Data Latency: What You Need to Know Right Now (Or Pretty Soon, Anyway)
AUTHOR
Anna Mongillo
Business Intelligence Analyst at Braze

You may not realize it, but you’re living in the past.

In this world, information doesn’t travel instantaneously. Think about the time it takes for light to bounce off an object to reach your eye, for your nerves to transmit sensations from your skin to your brain, or for music to travel up through the wires of your headphones to the speakers in your ears. These things take time. And that’s okay with us; the delay is minimal, even imperceptible, because we’ve adjusted to it. It’s part of our daily lives.

Another thing thing that takes time?

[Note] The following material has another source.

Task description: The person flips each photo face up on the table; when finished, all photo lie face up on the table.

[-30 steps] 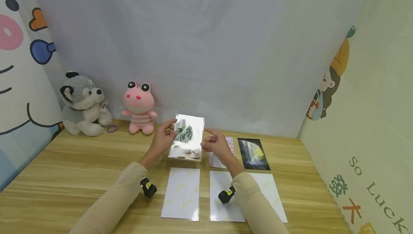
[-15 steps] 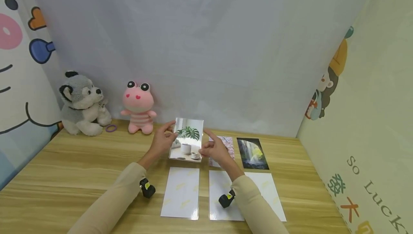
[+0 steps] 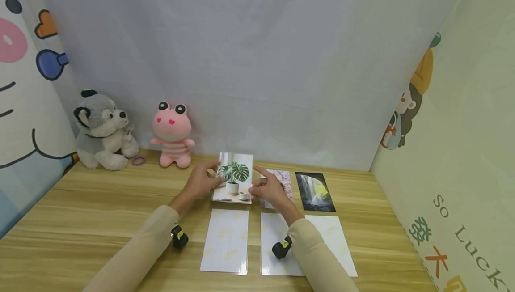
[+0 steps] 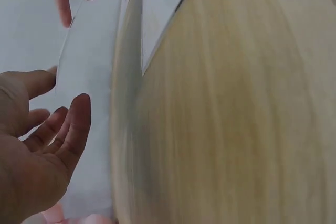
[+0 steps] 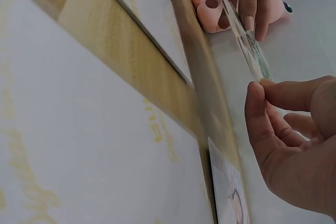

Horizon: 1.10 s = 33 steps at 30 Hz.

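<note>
A glossy photo [image 3: 237,163] of a potted monstera beside a cup is held up by both hands, tilted, near the back of the table. My left hand [image 3: 201,179] holds its left edge, the thumb at the picture side. At the lower right edge, my right hand [image 3: 273,190] pinches it between thumb and finger; the index finger stretches up along the side. From the right wrist, the photo [image 5: 254,60] shows nearly edge-on, with thin layers apart at its side. Behind the right hand lies a pink blossom photo [image 3: 286,178], partly hidden.
White sheets with faint yellow print lie in a front row: one at left [image 3: 225,240], two more beneath the right forearm. A waterfall photo [image 3: 315,192] lies at right. A plush husky [image 3: 102,131], a pink plush frog [image 3: 173,133] and a purple ring [image 3: 138,160] sit at back left.
The monstera photo has come down slightly and changed tilt, so the glare is gone and the whole picture shows. My left hand has shifted a little lower along its edge.
</note>
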Motion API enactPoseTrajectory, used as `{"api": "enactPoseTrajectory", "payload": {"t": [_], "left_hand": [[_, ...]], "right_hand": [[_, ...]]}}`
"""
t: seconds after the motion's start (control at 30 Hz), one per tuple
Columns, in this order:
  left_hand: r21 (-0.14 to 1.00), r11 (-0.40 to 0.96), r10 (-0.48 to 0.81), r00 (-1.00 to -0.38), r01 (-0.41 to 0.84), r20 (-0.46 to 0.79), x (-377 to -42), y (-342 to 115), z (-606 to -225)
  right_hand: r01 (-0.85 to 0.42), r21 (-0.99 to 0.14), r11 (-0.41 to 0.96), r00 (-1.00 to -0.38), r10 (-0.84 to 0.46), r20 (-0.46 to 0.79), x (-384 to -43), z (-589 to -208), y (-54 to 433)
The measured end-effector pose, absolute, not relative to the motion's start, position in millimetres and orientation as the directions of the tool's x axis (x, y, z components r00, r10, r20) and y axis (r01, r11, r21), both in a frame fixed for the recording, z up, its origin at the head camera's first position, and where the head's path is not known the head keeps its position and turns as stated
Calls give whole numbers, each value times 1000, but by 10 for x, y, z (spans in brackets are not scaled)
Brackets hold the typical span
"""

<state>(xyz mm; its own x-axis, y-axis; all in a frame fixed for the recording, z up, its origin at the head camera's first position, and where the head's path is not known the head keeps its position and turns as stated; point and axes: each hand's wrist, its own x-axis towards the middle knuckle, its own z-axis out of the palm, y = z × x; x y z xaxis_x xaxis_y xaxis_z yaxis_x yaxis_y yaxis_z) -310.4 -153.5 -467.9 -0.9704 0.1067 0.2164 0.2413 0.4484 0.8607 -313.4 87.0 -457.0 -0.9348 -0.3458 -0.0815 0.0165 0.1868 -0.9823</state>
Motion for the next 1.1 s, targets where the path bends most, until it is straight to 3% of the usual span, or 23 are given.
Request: {"api": "enactPoseTrajectory", "payload": {"t": [0.23, 0.5, 1.1], "left_hand": [[727, 629, 211, -961, 275, 180, -3101, -1553, -4676], [603, 740, 256, -954, 297, 156, -3194, -1563, -4798], [532, 820, 231, -973, 210, 29, -3277, -1505, -4791]], "right_hand": [[43, -972, 232, -934, -337, -122, -3176, -4606, 832], [42, -937, 347, -939, -308, -156, -3263, -4674, 756], [-8, -800, 600, -944, -268, -191, -3319, -4649, 625]]}}
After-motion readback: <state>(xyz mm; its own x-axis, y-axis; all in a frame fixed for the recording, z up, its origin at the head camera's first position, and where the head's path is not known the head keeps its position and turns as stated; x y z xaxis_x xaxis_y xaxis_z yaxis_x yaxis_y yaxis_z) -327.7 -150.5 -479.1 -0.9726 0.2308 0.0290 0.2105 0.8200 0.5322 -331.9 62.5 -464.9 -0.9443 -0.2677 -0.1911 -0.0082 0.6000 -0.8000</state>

Data flowing through the internet. It has a destination, and it usually won’t get there right away. (That’s the trouble with tubes…) At Braze, we know all about this phenomenon. It’s called data latency.

What is Data Latency?

Data latency, for our purposes, refers to the time delay between when data is generated and when that data is available to use. Much like the delays you unconsciously experience in your day to day life, data latency may be something you’ve never noticed before. Nevertheless, it’s probably there, and could be impacting your customer engagement efforts.

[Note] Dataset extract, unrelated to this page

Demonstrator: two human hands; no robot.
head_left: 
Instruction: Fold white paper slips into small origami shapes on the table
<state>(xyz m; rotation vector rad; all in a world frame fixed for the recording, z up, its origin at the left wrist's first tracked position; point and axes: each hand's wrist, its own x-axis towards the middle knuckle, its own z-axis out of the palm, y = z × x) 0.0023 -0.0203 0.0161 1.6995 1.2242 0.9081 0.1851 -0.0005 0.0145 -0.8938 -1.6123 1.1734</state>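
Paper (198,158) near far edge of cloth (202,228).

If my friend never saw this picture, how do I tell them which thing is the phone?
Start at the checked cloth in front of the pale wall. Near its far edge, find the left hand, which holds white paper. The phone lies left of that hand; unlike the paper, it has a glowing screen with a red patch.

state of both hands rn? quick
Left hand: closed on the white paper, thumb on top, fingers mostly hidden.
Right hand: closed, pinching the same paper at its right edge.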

Why Does Data Latency Happen (and What Does It Affect)?

Generally, latency is thought of as the time it takes for data to travel from server to server. But in the world of digital marketing, mobile devices come into play, bringing with them a host of additional considerations—think user location, poor network connection, low bandwidth, and software and hardware that don’t support quick data transmission. Therefore, we like to think of data latency in terms of two types of delay: 1) a delay between when a user generates data and when it is sent from that user’s device to your systems, and 2) a delay in the time it takes for that data to become available for business use, even after your systems have ingested or received it.

These types of delays affect one key component of executing on the types of brilliant experiences that Braze strives to help our customers deliver: timeliness. Focusing on timeliness means ensuring our customers receive their data quickly enough to use it as part of a customer interaction and deliver on those brilliant experiences.We know how important it is to marry your data with your marketing strategy, and utilize that data as quickly and accurately as possible. So, what does that look like with data latency as part of the equation? We decided to dig into data from our Braze Currents high-volume data export tool to determine how long it takes for our customers to be able to use data that’s generated, what that means, and what they can do about it.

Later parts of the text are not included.